Analysis: As Nvidia Takes AI Victory Lap, AMD Doubles The Trouble For Intel

by nlqip
June 17, 2024

The fact that now both Nvidia and AMD have significantly sped up development and plan to release data center accelerator chips every one year instead of every two years is creating double the trouble for Intel, which is trying to catch up with its Gaudi AI chips but remains behind the performance curve.

If Nvidia’s GTC event in March was the main set for its supergroup of AI chips, networking gear, server platforms and software, this month’s Computex event was the chip design giant’s encore, where it revealed plans to continue dominating the accelerated computing market with more powerful processors and ever-expanding ecosystem support.

While many have said we are in the early innings of AI adoption, the Taiwanese industry event nevertheless served as a victory lap of sorts for Nvidia, which surpassed semiconductor stalwart Intel last year in annual revenue thanks to skyrocketing sales of its data center GPUs and platforms, driven by an arms race of generative AI development.
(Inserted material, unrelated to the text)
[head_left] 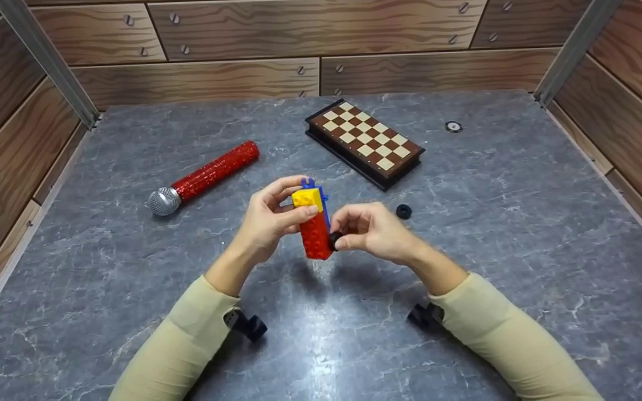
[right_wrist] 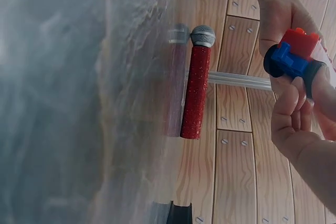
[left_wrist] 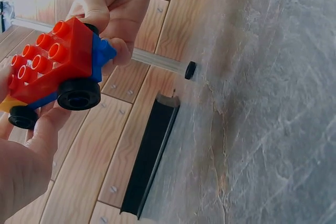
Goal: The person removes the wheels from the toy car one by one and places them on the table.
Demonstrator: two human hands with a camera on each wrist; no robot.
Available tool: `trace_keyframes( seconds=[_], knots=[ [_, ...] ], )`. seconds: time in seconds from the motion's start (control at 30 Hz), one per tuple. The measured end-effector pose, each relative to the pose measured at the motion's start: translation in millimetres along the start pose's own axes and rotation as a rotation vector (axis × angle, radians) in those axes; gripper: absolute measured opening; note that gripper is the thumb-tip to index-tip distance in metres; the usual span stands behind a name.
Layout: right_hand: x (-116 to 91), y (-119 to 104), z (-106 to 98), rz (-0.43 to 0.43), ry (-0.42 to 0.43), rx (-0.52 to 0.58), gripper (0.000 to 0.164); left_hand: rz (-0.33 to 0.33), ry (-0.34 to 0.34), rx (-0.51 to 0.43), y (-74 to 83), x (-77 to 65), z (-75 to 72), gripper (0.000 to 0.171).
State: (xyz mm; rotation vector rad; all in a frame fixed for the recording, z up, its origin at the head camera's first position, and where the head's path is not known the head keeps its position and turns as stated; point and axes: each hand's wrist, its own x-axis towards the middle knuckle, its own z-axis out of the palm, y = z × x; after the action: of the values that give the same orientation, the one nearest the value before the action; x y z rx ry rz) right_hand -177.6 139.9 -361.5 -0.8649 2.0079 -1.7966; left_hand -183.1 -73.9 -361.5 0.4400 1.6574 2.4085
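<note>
My left hand (head_left: 268,217) holds a toy brick car (head_left: 314,236) by its upper end, thumb on the yellow brick (head_left: 307,197). The car has a red studded body, a blue base (right_wrist: 290,61) and black wheels. It is tilted above the table, its studs toward me in the head view. My right hand (head_left: 374,231) pinches a black wheel (right_wrist: 317,77) at the lower end, on the car's right side. In the left wrist view, another wheel (left_wrist: 79,95) sits on the opposite side, and a further wheel (left_wrist: 23,116) near the left fingers.
A loose black tyre (head_left: 403,211) lies right of my right hand. Farther back is a small black disc with a pale centre (head_left: 453,127). A folded chessboard (head_left: 365,139) lies behind the hands, and a red glitter microphone (head_left: 209,175) at left. Wood-patterned walls (head_left: 232,33) border the table.
</note>
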Motion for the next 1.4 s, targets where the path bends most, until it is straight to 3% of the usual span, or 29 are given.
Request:
trace_keyframes(
  seconds=[0.27, 0.5, 0.73, 0.9, 1.13, 1.4],
  knots=[
    [-2.1, -1.2, -0.2, -0.043, -0.029, -0.079, 0.014, -0.012, -0.017, -0.004, -0.8, 0.1, 1.3, 0.042],
    [-1.8, 4.2, -3.6, 0.04, -0.003, 0.116, 0.015, 0.029, -0.028, -0.018, -0.9, -0.9, 4.1, 0.051],
    [0.3, 10.7, -11.3, 0.078, -0.001, 0.315, 0.012, 0.106, -0.093, -0.013, -2.9, -0.8, 3.4, 0.068],
    [1.1, 14.2, -13.4, 0.106, -0.018, 0.375, 0.011, 0.111, -0.084, 0.015, -4.4, -0.2, 2.4, 0.068],
    [2.8, 8.5, -9.3, 0.114, 0.015, 0.243, 0.014, 0.065, -0.047, 0.013, -2.8, -0.6, 1.1, 0.063],
    [0.6, 0.6, -5.6, 0.032, 0.013, 0.081, 0.014, -0.002, -0.048, -0.001, -0.8, -0.6, 0.2, 0.063]
  ],
)
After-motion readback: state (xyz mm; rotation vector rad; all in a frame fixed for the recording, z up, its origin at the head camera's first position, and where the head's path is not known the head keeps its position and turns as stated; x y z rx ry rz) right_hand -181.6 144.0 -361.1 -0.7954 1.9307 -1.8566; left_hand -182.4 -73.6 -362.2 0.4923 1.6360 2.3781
After revealing its next-generation Blackwell data center GPU architecture and promising a massive leap in performance and efficiency for AI computing at GTC, Nvidia used Computex 2024 to make several announcements that it hopes will convince businesses to stay within its ecosystem and make greater investments.
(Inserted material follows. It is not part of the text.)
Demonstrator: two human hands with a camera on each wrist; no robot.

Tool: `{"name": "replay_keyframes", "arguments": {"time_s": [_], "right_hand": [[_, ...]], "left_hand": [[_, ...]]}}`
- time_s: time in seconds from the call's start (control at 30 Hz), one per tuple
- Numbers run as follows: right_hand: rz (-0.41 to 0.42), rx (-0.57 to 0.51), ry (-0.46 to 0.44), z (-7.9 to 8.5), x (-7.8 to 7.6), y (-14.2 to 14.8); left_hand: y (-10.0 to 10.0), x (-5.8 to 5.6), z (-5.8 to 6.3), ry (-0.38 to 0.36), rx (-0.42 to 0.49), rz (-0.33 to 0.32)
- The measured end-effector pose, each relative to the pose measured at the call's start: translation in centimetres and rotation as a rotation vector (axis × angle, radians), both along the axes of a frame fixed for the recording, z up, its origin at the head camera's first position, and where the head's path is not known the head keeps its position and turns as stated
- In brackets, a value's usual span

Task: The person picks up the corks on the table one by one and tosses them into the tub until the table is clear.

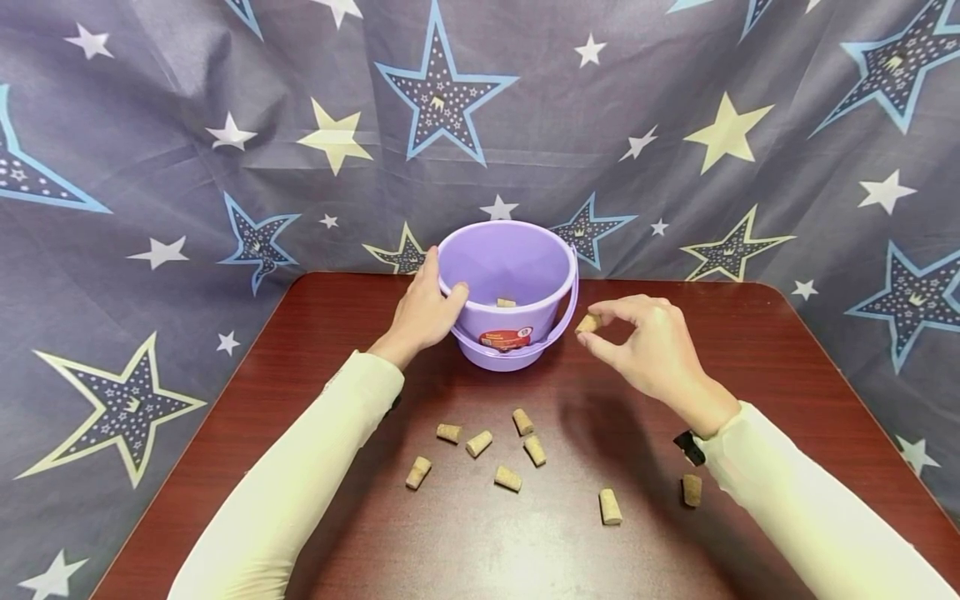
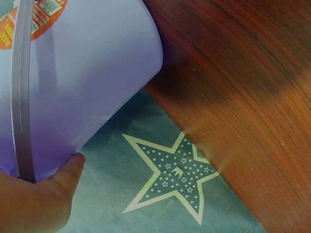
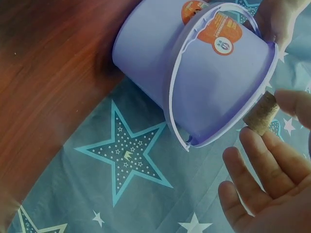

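Note:
A purple bucket (image 1: pixel 474 323) with a red-orange label stands upright at the back of the table. My left hand (image 1: pixel 426 310) grips its left rim, thumb over the edge; in the left wrist view the thumb (image 2: pixel 67 175) lies near the handle. One cork (image 1: pixel 506 303) shows inside the bucket. Just right of the bucket, apart from it, my right hand (image 1: pixel 658 343) pinches another cork (image 1: pixel 589 322) between thumb and fingertips. The right wrist view shows this cork (image 3: pixel 261 115) in front of the bucket's rim. The bucket's handle (image 1: pixel 564 327) hangs down at its front.
Several loose corks (image 1: pixel 478 443) lie scattered on the dark red-brown table (image 1: pixel 360 533) in front of the bucket. Two corks lie farther right, one cork (image 1: pixel 692 490) beside my right wrist. A grey star-patterned cloth (image 1: pixel 525 108) hangs behind and around the table.

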State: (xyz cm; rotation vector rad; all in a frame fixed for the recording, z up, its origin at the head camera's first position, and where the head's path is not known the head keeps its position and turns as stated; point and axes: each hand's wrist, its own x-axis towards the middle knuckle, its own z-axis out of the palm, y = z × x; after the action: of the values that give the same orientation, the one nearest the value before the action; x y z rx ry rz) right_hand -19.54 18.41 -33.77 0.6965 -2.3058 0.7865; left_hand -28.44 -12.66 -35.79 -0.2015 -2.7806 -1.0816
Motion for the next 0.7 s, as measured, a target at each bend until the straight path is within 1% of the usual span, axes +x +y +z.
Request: {"name": "replay_keyframes", "arguments": {"time_s": [0.37, 0.7], "right_hand": [[-0.035, -0.017, -0.013, 0.6, -0.9, -0.2], [-0.047, -0.033, -0.031, 1.3, -1.5, -0.7]], "left_hand": [[0.0, 0.1, 0.1, 0.001, -0.003, 0.005], [0.0, 0.1, 0.1, -0.001, -0.007, 0.006]]}}
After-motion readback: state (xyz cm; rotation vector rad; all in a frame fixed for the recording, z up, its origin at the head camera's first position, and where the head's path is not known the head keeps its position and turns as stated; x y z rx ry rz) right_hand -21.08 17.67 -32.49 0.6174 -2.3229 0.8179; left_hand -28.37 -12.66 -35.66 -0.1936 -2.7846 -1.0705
It revealed an expanded road map with Blackwell successors set to launch over the next three years. It announced a plan to make Blackwell GPUs more accessible through a variety of modular server designs when the architecture launches later this year. And it announced massive ecosystem support of its Nvidia Inference Microservices, which could further engrain the company in how AI applications are developed.
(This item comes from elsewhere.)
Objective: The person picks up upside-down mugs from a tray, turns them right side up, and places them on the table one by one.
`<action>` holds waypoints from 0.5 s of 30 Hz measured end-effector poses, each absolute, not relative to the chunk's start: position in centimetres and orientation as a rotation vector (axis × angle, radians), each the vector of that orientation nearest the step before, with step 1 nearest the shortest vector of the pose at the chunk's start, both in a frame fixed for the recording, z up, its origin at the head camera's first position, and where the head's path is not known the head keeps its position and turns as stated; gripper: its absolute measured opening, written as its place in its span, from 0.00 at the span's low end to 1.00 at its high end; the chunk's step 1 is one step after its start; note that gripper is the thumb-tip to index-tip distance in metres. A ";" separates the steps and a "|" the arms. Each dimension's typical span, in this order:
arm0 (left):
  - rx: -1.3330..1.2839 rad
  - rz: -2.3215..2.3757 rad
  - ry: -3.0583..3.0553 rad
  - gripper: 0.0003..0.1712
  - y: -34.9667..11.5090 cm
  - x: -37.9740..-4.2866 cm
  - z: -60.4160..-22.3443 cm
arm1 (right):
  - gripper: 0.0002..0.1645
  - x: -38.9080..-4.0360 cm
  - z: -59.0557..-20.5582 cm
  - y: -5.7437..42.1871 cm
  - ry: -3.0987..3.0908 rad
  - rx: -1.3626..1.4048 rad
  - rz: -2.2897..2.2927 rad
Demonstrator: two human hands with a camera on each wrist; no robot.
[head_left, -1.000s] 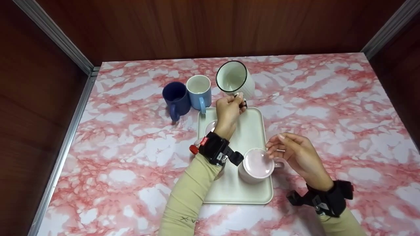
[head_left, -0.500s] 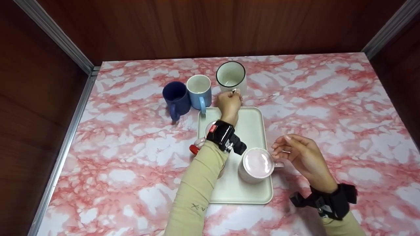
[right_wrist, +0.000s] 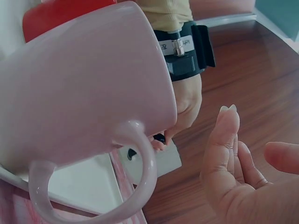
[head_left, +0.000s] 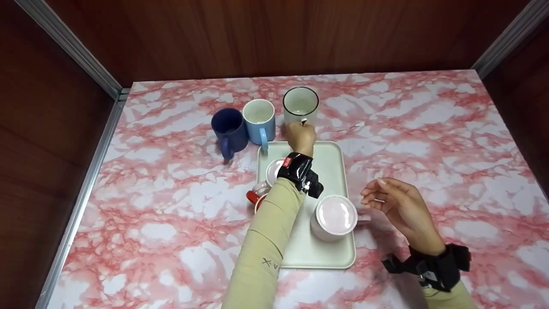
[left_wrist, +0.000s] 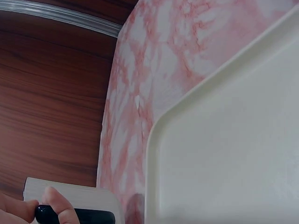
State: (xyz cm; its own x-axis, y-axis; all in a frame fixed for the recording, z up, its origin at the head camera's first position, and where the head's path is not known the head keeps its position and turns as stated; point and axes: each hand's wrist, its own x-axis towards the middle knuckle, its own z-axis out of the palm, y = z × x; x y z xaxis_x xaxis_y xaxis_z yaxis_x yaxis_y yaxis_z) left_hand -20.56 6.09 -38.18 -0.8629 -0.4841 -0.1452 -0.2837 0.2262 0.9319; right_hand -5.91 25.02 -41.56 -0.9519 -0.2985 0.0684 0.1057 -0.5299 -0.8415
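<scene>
My left hand [head_left: 301,138] grips the black handle [left_wrist: 96,216] of a white mug with a black rim [head_left: 300,103]. That mug stands upright on the table, just behind the cream tray [head_left: 329,165]. On the tray's right side a pink mug [head_left: 334,231] appears upside down, its handle pointing right. My right hand [head_left: 405,210] hovers beside that handle, fingers loosely bent and holding nothing; the right wrist view shows them apart from the mug. Partly hidden under my left arm are another pink mug [head_left: 273,172] and a red mug [head_left: 254,197] on the tray's left side.
A light blue mug [head_left: 266,128] and a dark blue mug [head_left: 235,136] stand upright side by side, left of the white mug, handles toward me. Brown wood-look panels [head_left: 274,38] border the pink marbled table [head_left: 163,231] at the back and sides.
The white mug, tilted at first, has come upright and down onto the table with my left hand on its handle. My right hand has drifted slightly right, away from the pink mug.
</scene>
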 end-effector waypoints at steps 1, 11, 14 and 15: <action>0.752 -1.670 -2.340 0.19 6.0 -20.7 -38.4 | 0.14 -5.9 -41.7 25.1 1.398 -0.297 -2.538; 0.778 -1.642 -2.329 0.06 5.7 -24.9 -45.4 | 0.14 -6.3 -42.1 25.4 1.349 -0.260 -2.580; 0.856 -1.625 -2.319 0.05 5.6 -22.4 -41.8 | 0.13 -5.7 -40.1 24.6 1.448 -0.133 -2.585; 0.881 -1.642 -2.335 0.04 5.5 -22.9 -42.4 | 0.12 -5.7 -39.8 24.5 1.465 -0.094 -2.590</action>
State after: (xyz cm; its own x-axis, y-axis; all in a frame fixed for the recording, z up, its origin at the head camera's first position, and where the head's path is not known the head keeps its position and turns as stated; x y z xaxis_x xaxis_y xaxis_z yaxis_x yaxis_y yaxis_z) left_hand -22.86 5.48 -42.36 -0.8152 -0.5426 -0.2026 -0.3743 0.2266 0.8992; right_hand -5.65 24.45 -39.83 -0.9845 -0.1736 -0.0262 0.1119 -0.5054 -0.8556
The plan to follow up Blackwell with updated GPU architectures in 2025, then 2026, then 2027 is part of a new one-year release cadence Nvidia announced last year, representing an acceleration of the company’s previous strategy of releasing new GPUs every two years.

“Our basic philosophy is very simple: build the entire data center scale, disaggregate it and sell it to you in parts on a one-year rhythm, and we push everything to the technology limits,” Nvidia CEO Jensen Huang said in his Computex keynote earlier this month.

The AI chip giant sped up development in the face of growing competition, including from AMD, which responded earlier this month with its own hastened road map that will see the chip designer, like Nvidia, release data center accelerator chips every one year instead of two. This will start with the Instinct MI325X GPU due out later this year, with successors to follow in 2025, then 2026 to keep up with Nvidia’s increasingly powerful chips.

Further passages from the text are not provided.